* **Task requirements**:
Every line below must be reproduced exactly; no pictures are to be included.

* **Information provided**:
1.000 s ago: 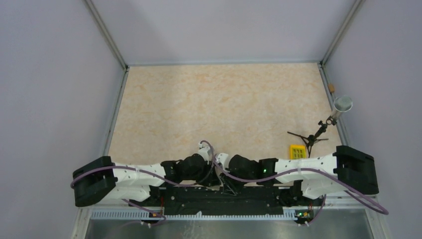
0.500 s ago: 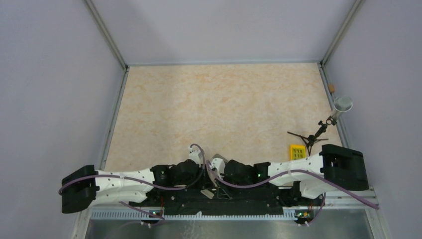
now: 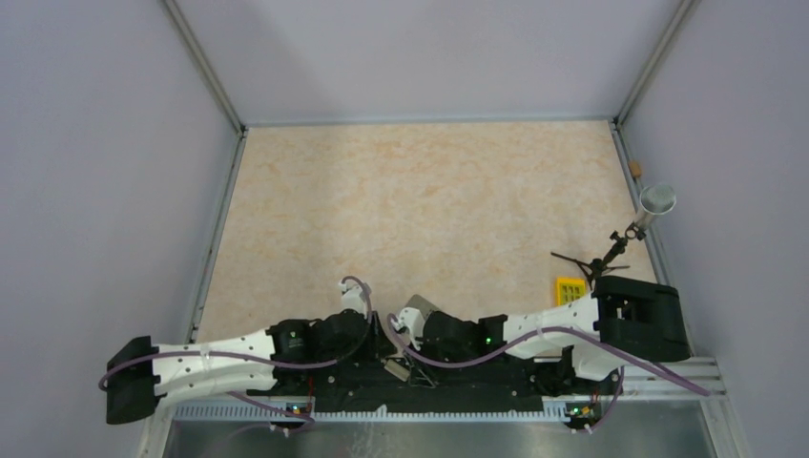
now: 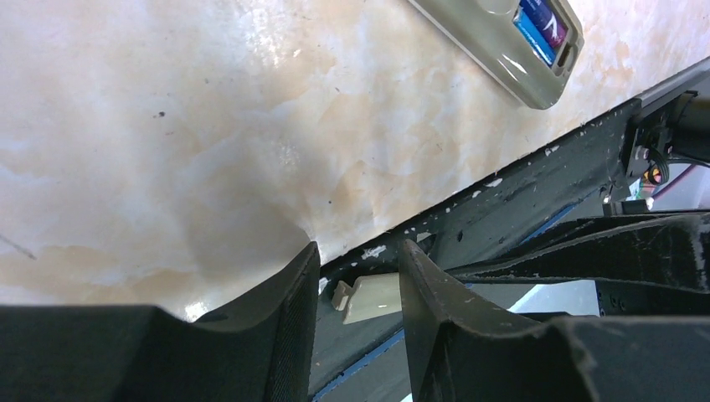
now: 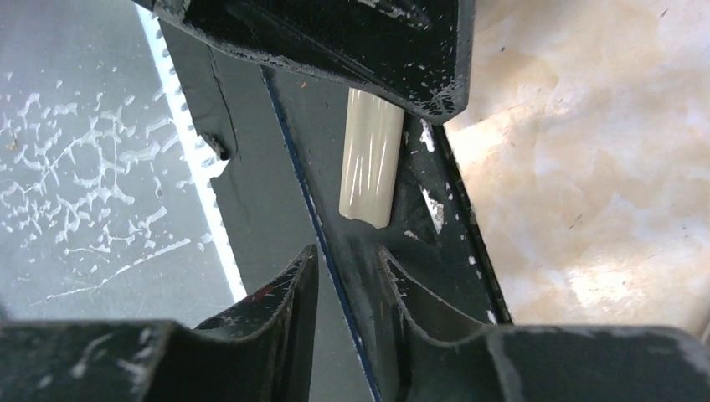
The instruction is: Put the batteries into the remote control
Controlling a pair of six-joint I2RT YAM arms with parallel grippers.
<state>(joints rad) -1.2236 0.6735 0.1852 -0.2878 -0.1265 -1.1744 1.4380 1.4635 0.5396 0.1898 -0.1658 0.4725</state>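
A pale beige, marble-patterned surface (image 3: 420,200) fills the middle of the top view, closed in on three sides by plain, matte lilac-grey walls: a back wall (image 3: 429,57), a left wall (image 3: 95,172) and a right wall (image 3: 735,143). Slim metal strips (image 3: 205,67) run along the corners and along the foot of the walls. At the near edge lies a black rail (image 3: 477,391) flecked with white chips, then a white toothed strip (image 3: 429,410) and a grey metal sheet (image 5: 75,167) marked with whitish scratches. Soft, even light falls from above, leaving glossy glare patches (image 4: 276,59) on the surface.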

* **Result of the task**:
1.000 s ago: 
0.500 s ago: 
now: 
now: 
now: 
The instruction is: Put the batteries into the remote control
Controlling a pair of six-joint I2RT YAM arms with parallel grippers.
<state>(joints rad) -1.2236 0.6735 0.1852 -0.2878 -0.1265 -1.1744 1.4380 1.4635 0.5396 0.1898 -0.1658 0.4725</state>
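A pale beige, marble-patterned surface (image 3: 420,200) fills the middle of the top view, closed in on three sides by plain, matte lilac-grey walls: a back wall (image 3: 429,57), a left wall (image 3: 95,172) and a right wall (image 3: 735,143). Slim metal strips (image 3: 205,67) run along the corners and along the foot of the walls. At the near edge lies a black rail (image 3: 477,391) flecked with white chips, then a white toothed strip (image 3: 429,410) and a grey metal sheet (image 5: 75,167) marked with whitish scratches. Soft, even light falls from above, leaving glossy glare patches (image 4: 276,59) on the surface.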

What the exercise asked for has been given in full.